▶ [Exercise directions] Each line below is to be set down again exactly.

○ ○ ○ ○ ○

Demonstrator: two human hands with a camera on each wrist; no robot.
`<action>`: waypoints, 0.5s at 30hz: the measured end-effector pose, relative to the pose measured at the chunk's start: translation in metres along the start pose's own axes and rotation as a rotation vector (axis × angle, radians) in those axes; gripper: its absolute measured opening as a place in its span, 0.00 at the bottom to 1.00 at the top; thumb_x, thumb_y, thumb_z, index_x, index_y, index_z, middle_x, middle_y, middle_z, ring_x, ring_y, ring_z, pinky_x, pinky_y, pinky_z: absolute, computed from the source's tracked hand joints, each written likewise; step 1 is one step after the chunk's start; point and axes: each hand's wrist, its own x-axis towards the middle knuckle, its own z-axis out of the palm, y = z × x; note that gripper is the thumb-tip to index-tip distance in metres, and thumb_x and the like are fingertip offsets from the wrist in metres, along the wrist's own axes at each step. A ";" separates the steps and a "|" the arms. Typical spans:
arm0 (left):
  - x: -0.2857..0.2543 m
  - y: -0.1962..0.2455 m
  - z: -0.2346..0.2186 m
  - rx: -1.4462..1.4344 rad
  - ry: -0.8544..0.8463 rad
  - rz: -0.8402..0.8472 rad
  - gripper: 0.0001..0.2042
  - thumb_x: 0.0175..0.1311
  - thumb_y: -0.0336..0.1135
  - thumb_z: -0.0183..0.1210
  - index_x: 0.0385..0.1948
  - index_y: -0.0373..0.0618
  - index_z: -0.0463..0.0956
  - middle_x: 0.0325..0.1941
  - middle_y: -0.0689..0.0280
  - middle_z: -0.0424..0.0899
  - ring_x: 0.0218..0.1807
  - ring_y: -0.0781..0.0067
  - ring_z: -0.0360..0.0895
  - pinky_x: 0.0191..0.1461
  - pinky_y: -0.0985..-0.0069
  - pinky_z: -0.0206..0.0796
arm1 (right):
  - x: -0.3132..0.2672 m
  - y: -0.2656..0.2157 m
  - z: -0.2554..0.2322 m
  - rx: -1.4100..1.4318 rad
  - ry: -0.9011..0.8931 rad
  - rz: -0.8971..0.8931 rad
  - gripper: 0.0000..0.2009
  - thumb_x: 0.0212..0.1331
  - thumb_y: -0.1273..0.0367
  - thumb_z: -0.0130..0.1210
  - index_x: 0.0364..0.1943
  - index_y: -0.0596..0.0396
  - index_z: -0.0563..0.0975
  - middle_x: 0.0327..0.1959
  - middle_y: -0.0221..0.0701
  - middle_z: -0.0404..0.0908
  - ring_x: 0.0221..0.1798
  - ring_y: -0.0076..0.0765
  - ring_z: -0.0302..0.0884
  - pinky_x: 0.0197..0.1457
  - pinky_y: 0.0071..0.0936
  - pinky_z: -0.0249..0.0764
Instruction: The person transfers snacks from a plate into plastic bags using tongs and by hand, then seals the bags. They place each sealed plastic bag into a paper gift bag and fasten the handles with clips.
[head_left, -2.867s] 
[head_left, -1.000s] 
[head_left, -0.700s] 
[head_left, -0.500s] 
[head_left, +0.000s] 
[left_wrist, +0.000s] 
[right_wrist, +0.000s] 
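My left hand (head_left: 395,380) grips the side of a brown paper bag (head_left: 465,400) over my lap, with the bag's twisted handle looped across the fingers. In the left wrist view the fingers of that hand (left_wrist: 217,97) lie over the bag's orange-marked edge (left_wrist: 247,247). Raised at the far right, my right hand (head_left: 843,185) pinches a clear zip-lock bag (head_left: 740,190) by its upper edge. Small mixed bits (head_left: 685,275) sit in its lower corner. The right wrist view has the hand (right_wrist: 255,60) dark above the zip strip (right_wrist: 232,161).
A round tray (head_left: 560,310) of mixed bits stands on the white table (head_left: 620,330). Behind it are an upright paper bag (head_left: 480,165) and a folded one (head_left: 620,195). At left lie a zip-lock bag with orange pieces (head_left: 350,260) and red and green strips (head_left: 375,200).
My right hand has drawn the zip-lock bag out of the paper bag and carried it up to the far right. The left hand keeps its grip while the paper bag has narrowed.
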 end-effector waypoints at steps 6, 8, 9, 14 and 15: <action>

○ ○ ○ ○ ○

▶ [Your response]
Demonstrator: two human hands with a camera on each wrist; no robot.
`<action>`: waypoints, 0.5s at 30hz: the measured end-effector pose, relative to the pose measured at the chunk's start: translation in metres along the start pose's own axes and rotation as a rotation vector (axis × angle, radians) in those axes; gripper: its absolute measured opening as a place in its span, 0.00 at the bottom to 1.00 at the top; thumb_x, thumb_y, thumb_z, index_x, index_y, index_z, middle_x, middle_y, middle_z, ring_x, ring_y, ring_z, pinky_x, pinky_y, pinky_z: absolute, computed from the source's tracked hand joints, each written likewise; step 1 is one step after the chunk's start; point and axes: each hand's wrist, its own x-axis towards the middle knuckle, its own z-axis out of the palm, y = z × x; note that gripper is the thumb-tip to index-tip distance in metres, and thumb_x and the like are fingertip offsets from the wrist in metres, along the wrist's own axes at each step. A ";" separates the steps and a "|" the arms. Typical spans:
arm0 (left):
  - x: -0.2857..0.2543 m
  - y: -0.1962..0.2455 m
  - z: -0.2346..0.2186 m
  - rx: -1.4462..1.4344 rad
  - ry: -0.8544..0.8463 rad
  - rz: -0.8402..0.8472 rad
  - gripper: 0.0001..0.2042
  - thumb_x: 0.0175..0.1311
  - thumb_y: -0.0336..0.1135
  - thumb_z: -0.0183..0.1210
  - index_x: 0.0385..0.1948
  - index_y: -0.0373..0.0618
  - index_z: -0.0463..0.0956
  - middle_x: 0.0325..0.1941
  - middle_y: -0.0689..0.0280
  - middle_z: -0.0424..0.0899
  - ring_x: 0.0218..0.1807
  - ring_y: -0.0781..0.0067
  - ring_z: -0.0360..0.0895
  - pinky_x: 0.0191..0.1461
  - pinky_y: -0.0985..-0.0069
  - pinky_z: -0.0206..0.0796
arm1 (right):
  - x: -0.3132..0.2672 m
  - y: -0.2656..0.2157 m
  - z: -0.2554..0.2322 m
  - rx: -1.4100..1.4318 rad
  - ry: -0.9011..0.8931 rad
  - rz: -0.8971..0.8931 rad
  - gripper: 0.0000..0.2009
  - thumb_x: 0.0212..0.1331
  - thumb_y: -0.1273..0.0367
  - thumb_z: -0.0130..0.1210
  - index_x: 0.0364..0.1943
  - index_y: -0.0596..0.0396
  - index_z: -0.0563..0.0975
  - middle_x: 0.0327..0.1959
  - middle_y: -0.0221..0.0701
  - middle_z: -0.0404..0.0908
  - ring_x: 0.0221..0.1798
  - ring_y: -0.0076..0.0765
  - ring_z: -0.0302..0.0884
  - pinky_x: 0.0197..0.1457
  - pinky_y: 0.0071..0.0936
  - pinky_z: -0.0249..0.0764
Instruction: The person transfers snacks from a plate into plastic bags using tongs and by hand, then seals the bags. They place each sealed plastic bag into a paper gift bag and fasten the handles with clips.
[head_left, -2.867s] 
[head_left, -1.000s] 
[head_left, -0.700s] 
[head_left, -0.500s] 
[head_left, +0.000s] 
[left_wrist, +0.000s] 
[right_wrist, +0.000s] 
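My left hand (head_left: 395,380) grips the side of a brown paper bag (head_left: 465,400) over my lap, with the bag's twisted handle looped across the fingers. In the left wrist view the fingers of that hand (left_wrist: 217,97) lie over the bag's orange-marked edge (left_wrist: 247,247). Raised at the far right, my right hand (head_left: 843,185) pinches a clear zip-lock bag (head_left: 740,190) by its upper edge. Small mixed bits (head_left: 685,275) sit in its lower corner. The right wrist view has the hand (right_wrist: 255,60) dark above the zip strip (right_wrist: 232,161).
A round tray (head_left: 560,310) of mixed bits stands on the white table (head_left: 620,330). Behind it are an upright paper bag (head_left: 480,165) and a folded one (head_left: 620,195). At left lie a zip-lock bag with orange pieces (head_left: 350,260) and red and green strips (head_left: 375,200).
My right hand has drawn the zip-lock bag out of the paper bag and carried it up to the far right. The left hand keeps its grip while the paper bag has narrowed.
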 end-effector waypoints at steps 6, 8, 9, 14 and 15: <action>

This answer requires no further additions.